Factors affecting groundspeed
Similar to flight duration, we found that both age and flight stage influenced groundspeed, and that these effects were indirectly mediated by the tailwind components experienced aloft (Fig. 3b and Table 2). In fact, given the model structure, the effects of age and flight stage on the tailwind component experienced during flight are identical to those reported for the flight duration model above (Tables 1 and 2). The net effect of these indirect relationships was that adults flew 3 m/s and 5 m/s faster on average than juveniles over the ocean and down the coast, respectively (median groundspeed: juvenile ocean = 7 m/s (4–11 m/s); adult ocean = 10 m/s (5–16 m/s); juvenile coast = 13 m/s (7–28 m/s); adult coast = 18 m/s (11–40 m/s); Fig. 5a). Specifically, and again similar to our model involving flight duration, juveniles tended to depart and fly with less supportive tailwind components relative to adults which had the effect of decreasing their groundspeeds relative to adults (intercept = 0.51; βtailwind = 0.58; Fig. 5b and Table 2). Different from our flight duration model, we also found a direct effect of flight stage on log groundspeed, where after controlling for the effect of tailwind component experienced aloft, groundspeed was much faster along the coast than over the ocean (βroute:ocean = −0.87; Fig. 5a and Table 2). The net effect of the direct and indirect effects of flight stage on groundspeed was that birds were flying 7 m/s faster, on average, down the coast as opposed to over the ocean (median groundspeed: ocean = 10 m/s (4–17 m/s); coast = 17 m/s (7–40 m/s); Fig. 5a).

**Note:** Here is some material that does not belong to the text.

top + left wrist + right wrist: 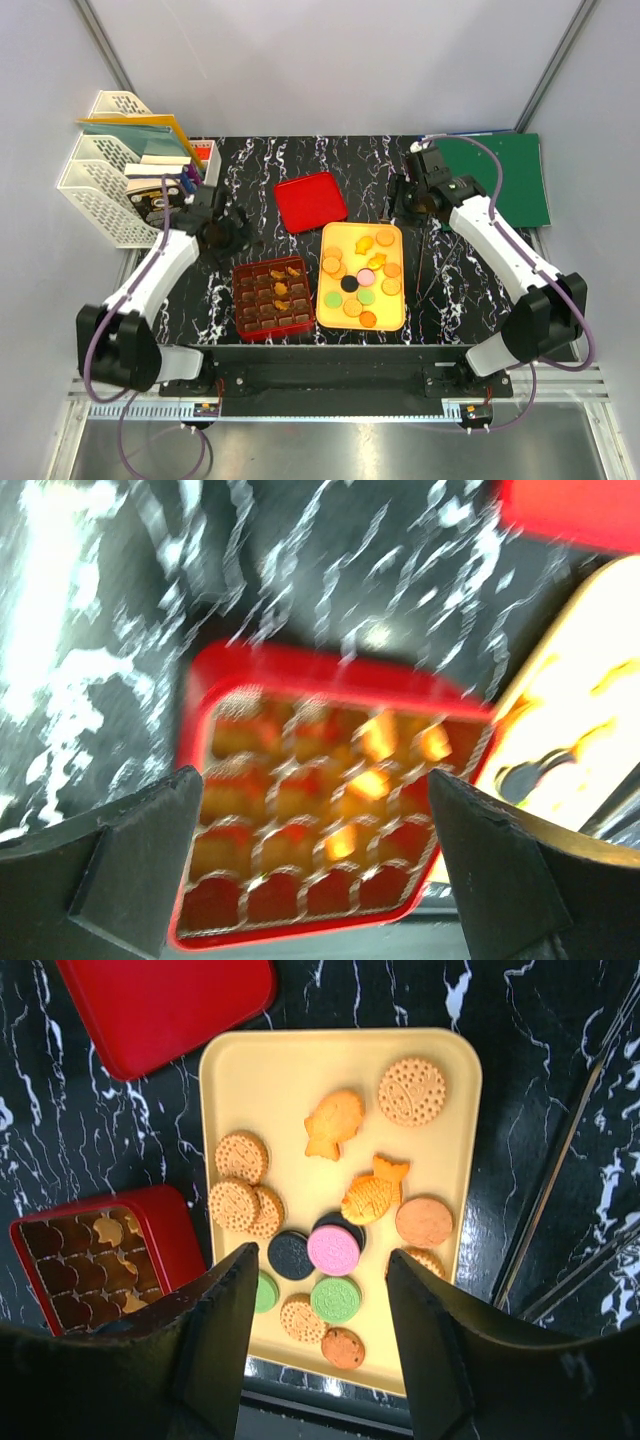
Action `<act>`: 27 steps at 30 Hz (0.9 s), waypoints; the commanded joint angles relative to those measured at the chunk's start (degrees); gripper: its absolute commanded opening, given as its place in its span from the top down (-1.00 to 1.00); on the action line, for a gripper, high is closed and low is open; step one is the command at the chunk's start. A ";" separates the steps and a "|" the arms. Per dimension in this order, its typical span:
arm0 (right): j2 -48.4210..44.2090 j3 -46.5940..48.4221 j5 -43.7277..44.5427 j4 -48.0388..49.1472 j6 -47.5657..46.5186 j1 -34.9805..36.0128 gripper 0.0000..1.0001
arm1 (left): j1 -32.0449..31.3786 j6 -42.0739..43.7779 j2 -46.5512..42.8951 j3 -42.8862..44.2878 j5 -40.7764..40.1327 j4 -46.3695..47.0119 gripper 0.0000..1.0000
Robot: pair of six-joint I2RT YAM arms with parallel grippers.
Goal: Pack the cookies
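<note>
Several cookies (362, 280) lie on a yellow tray (395, 320): round orange ones, two fish-shaped ones, and green, pink and black ones. The right wrist view shows a pink cookie (333, 1250), a black one (291, 1255) and a green one (335, 1300) on the tray (250, 1070). A red grid box (272, 298) left of the tray holds a few orange cookies (370, 780). My left gripper (235, 238) hovers open and empty above the box's (330, 670) far-left side. My right gripper (398, 200) hovers open and empty (322, 1260) beyond the tray's far edge.
A red lid (310, 200) lies flat behind the box and tray. White file racks with folders (100, 180) stand at the far left. A green folder (510, 175) lies at the far right. Thin cables (430, 260) run right of the tray.
</note>
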 commanded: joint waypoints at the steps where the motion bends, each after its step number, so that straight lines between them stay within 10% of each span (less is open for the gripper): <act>1: -1.14 -0.11 -0.57 5.50 -1.76 0.42 -0.22 | -3.00 2.00 10.23 12.62 0.23 6.61 -0.98; 6: -2.10 -8.09 -3.29 12.69 0.18 1.39 -0.22 | -5.56 6.40 25.85 30.11 -4.52 4.15 -0.93; 11: -3.68 -10.49 -2.95 14.11 0.71 1.39 -0.19 | -5.56 6.05 35.55 41.28 -7.68 2.91 -0.47; 27: -1.93 -6.45 -1.09 9.29 -0.96 1.39 -0.19 | -3.63 1.13 53.84 48.68 -6.98 5.02 -0.20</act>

Our results provide the first evidence that adult songbirds are considerably more efficient in their migratory flight relative to juveniles, and that this difference is driven by wind conditions experienced aloft. More specifically, we found that juveniles flew with less supportive tailwind components relative to adults, resulting in juveniles taking 1.4 times as long on average to cover the same distances as adults, or alternatively, that adults were travelling 1.4 times faster on average than juveniles along the same flight trajectories. This could translate into important differences in distances flown. For example, if we assume that both age groups departed with similar fuel loads and had similar flight durations (i.e., civil sunrise–civil sunset = 10.5 h on Oct 03), and given that median rates of movement down the coast were 65.5 km/h for adults and 47.6 km/h for juveniles (Fig. 5b), adults on average would have covered an additional 188 km during their first migratory flight relative to juveniles. If this pattern persisted over the course of the entire migration, juveniles would have had to stopover more frequently, potentially increasing their predation risk and total energy expenditure [12, 46–48].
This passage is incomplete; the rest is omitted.